%%
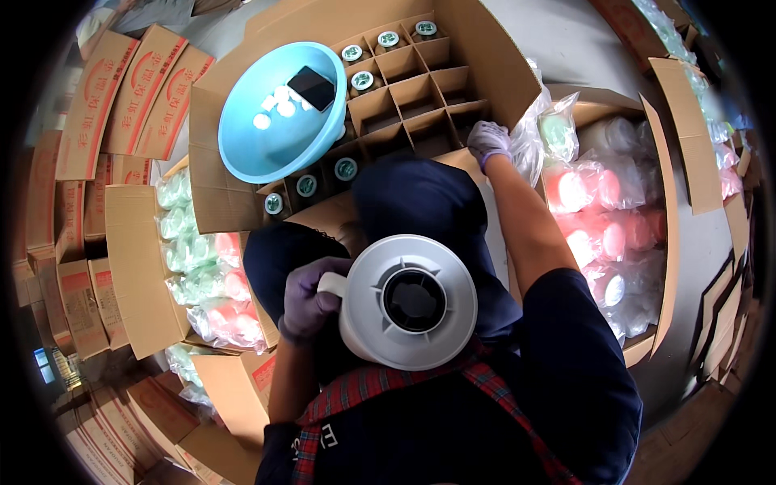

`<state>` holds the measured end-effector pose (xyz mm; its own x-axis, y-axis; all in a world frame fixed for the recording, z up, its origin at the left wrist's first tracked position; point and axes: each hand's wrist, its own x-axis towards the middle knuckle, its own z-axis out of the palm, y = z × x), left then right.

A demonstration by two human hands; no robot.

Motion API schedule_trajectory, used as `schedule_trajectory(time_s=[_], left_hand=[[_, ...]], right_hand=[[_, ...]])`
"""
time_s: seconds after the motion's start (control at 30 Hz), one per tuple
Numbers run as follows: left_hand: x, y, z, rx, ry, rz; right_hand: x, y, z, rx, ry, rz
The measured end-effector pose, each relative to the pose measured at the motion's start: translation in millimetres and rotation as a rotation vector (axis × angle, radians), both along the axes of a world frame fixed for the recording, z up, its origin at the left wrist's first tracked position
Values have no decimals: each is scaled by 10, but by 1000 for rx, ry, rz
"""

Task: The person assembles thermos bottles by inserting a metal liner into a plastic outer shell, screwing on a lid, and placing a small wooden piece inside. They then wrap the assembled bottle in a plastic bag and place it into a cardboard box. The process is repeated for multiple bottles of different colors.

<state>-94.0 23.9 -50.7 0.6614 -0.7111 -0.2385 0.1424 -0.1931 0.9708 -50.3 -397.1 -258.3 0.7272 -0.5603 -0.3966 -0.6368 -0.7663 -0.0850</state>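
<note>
My left hand (310, 297), in a purple glove, is closed around the handle of a white jug (364, 323) held over my lap. The jug's round grey end, with ribs around a dark centre, faces up. My right hand (490, 141), also gloved, reaches forward with its fingers curled at the near right corner of a divided carton (234, 206). Several containers with green-patterned round tops (346, 168) stand in some of its cells. A light-blue basin (242, 153) rests over the carton's left side, holding several small white pieces (285, 108) and a black phone (312, 87).
On the right, an open box (667, 267) holds pink, green and clear items in plastic bags (602, 182). Another open box (137, 267) with bagged green and pink items stands on the left. Stacked cartons (97, 105) line the far left. Flattened cardboard (719, 315) lies at the right.
</note>
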Motion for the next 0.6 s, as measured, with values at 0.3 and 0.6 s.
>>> schedule_trajectory(time_s=[0.3,0.6], left_hand=[[371,-518,-322,-50,234,-491],[180,-870,-292,-119,252,-750]], right_hand=[[-1918,914,2809,502,-1098,1088],[-2220,1325,3225,240,-1027,1404]])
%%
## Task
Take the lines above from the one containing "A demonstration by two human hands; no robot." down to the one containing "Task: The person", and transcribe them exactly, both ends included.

## Solved problem
A demonstration by two human hands; no robot.

Motion API schedule_trajectory, used as `schedule_trajectory(time_s=[_], left_hand=[[_, ...]], right_hand=[[_, ...]])`
"""
time_s: seconds after the motion's start (control at 30 Hz), one per tuple
Numbers run as follows: left_hand: x, y, z, rx, ry, rz; right_hand: x, y, z, rx, ry, rz
The measured end-effector pose, each relative to the pose measured at the motion's start: translation in millimetres and rotation as a rotation vector (axis × angle, radians), both along the axes of a world frame fixed for the recording, z up, its origin at the left wrist's first tracked position
Values have no decimals: each is scaled by 10, but by 1000 for rx, ry, rz
"""

Task: The person assembles thermos bottles by inserting a metal liner into a plastic outer shell, screwing on a lid, and placing a small wooden piece inside. They then wrap the assembled bottle in a plastic bag and place it into a cardboard box. The process is repeated for multiple bottles of different colors.

No more work remains for this exercise.